## Task objective
Below are records. Find each line in them that holds the word "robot" and copy it.

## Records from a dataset
■ ■ ■ ■

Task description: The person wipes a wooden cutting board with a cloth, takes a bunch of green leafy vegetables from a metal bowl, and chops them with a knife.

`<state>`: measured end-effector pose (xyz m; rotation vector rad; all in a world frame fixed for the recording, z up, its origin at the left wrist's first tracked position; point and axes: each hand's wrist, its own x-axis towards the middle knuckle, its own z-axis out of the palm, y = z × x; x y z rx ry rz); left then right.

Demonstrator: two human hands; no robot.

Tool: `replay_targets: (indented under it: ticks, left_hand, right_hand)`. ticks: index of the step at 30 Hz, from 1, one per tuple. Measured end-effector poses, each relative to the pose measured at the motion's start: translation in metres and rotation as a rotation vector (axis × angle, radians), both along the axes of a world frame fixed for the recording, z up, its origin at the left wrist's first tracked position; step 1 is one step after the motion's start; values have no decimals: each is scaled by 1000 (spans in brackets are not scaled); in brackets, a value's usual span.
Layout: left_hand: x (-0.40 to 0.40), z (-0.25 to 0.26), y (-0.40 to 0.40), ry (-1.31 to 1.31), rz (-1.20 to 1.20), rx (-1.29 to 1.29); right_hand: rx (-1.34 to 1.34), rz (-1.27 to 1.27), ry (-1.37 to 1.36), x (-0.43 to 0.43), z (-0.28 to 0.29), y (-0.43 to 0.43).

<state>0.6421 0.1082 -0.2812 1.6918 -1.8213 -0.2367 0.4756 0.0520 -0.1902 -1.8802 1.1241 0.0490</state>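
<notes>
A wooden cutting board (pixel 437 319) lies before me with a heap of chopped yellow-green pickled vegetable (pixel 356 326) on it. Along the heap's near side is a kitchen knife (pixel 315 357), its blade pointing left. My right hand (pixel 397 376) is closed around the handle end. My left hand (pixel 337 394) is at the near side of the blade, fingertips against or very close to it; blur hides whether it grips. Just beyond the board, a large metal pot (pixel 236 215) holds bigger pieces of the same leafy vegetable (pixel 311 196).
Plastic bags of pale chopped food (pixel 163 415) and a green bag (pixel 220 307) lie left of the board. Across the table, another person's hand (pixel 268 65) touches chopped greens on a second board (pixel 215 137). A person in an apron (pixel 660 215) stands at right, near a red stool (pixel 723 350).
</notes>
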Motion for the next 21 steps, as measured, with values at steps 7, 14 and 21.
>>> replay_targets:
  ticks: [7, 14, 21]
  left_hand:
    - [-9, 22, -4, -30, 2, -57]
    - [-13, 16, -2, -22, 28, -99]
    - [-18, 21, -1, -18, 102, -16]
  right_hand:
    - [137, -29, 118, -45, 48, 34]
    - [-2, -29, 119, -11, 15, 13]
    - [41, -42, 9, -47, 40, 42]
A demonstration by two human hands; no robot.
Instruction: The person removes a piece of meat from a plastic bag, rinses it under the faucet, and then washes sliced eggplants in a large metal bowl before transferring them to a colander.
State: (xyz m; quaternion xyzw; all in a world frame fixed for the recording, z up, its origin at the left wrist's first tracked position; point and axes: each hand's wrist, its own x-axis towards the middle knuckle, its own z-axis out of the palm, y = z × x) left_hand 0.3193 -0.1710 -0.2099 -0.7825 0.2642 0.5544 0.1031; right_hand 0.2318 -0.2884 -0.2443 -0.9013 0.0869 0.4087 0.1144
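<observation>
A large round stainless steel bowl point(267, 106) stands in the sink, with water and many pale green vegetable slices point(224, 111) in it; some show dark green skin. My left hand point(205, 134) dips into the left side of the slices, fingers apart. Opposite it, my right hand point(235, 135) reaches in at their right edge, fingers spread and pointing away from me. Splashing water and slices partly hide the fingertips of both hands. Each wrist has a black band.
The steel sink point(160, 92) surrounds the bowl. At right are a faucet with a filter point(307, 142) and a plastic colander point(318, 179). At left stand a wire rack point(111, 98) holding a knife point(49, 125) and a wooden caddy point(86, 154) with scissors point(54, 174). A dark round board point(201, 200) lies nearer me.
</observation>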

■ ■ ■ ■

## Result of the task
Demonstrator: two human hands; no robot.
A demonstration by two human hands; no robot.

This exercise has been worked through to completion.